Task requirements
Within the records below, find each line that holds the string "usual", then copy it.

Available data
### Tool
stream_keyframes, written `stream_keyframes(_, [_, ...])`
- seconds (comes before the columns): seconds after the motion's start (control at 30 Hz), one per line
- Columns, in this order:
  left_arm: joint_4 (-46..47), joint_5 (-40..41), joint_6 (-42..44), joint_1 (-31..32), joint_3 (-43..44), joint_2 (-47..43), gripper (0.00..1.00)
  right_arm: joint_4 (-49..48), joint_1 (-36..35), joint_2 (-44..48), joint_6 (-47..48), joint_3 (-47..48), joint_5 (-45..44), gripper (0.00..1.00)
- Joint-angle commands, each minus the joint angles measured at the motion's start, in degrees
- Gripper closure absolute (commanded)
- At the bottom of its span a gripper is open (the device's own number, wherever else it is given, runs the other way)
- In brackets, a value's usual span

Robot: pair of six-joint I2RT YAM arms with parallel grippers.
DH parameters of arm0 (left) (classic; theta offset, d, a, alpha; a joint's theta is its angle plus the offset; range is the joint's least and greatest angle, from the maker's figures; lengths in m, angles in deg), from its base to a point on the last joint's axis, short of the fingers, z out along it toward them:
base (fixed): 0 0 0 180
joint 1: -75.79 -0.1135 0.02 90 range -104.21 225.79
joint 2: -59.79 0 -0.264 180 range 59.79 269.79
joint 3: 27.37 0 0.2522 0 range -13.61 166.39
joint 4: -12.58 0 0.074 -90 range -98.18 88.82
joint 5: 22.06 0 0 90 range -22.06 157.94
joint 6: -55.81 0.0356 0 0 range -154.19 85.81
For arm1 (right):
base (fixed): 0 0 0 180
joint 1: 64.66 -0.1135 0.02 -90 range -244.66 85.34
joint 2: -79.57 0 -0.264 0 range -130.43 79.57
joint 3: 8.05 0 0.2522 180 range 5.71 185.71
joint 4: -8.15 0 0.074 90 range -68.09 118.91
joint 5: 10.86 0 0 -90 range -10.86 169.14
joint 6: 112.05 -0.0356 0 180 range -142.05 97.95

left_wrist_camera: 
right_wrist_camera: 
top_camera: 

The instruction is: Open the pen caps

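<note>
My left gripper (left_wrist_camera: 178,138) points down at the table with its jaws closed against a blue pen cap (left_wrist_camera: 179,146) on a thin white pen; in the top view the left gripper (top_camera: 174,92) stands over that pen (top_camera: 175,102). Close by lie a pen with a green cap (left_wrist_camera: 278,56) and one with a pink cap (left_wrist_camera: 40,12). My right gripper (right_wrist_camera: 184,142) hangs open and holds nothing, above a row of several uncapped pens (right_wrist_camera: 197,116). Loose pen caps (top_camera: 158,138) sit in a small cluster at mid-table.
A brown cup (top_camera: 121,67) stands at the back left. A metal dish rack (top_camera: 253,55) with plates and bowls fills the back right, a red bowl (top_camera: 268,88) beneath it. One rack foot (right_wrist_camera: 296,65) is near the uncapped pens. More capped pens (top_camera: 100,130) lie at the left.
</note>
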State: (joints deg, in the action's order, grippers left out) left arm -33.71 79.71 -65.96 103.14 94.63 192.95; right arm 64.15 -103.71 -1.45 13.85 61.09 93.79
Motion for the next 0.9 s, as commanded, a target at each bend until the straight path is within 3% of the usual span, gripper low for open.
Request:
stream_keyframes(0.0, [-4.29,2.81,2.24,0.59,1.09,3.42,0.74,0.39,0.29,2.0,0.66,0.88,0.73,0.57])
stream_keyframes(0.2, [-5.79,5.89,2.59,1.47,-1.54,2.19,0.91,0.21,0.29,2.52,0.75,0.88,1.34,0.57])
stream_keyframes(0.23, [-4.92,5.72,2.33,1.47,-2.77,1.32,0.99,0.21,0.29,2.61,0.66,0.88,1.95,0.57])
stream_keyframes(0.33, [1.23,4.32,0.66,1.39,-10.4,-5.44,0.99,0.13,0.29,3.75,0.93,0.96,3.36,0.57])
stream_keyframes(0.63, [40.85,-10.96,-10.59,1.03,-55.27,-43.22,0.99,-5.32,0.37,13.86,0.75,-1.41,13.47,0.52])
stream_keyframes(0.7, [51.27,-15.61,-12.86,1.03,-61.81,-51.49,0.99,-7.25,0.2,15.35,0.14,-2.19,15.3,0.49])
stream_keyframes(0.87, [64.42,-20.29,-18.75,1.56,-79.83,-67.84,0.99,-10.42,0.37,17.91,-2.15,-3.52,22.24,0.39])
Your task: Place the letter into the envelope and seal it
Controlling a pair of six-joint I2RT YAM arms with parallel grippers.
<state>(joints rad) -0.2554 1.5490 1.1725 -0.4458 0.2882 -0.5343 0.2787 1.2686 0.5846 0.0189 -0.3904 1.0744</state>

Problem solution
- In brackets, a value's usual span
Motion for the next 0.9 s, as commanded, a target at each bend until the straight path is within 3% of the usual span, gripper low for open.

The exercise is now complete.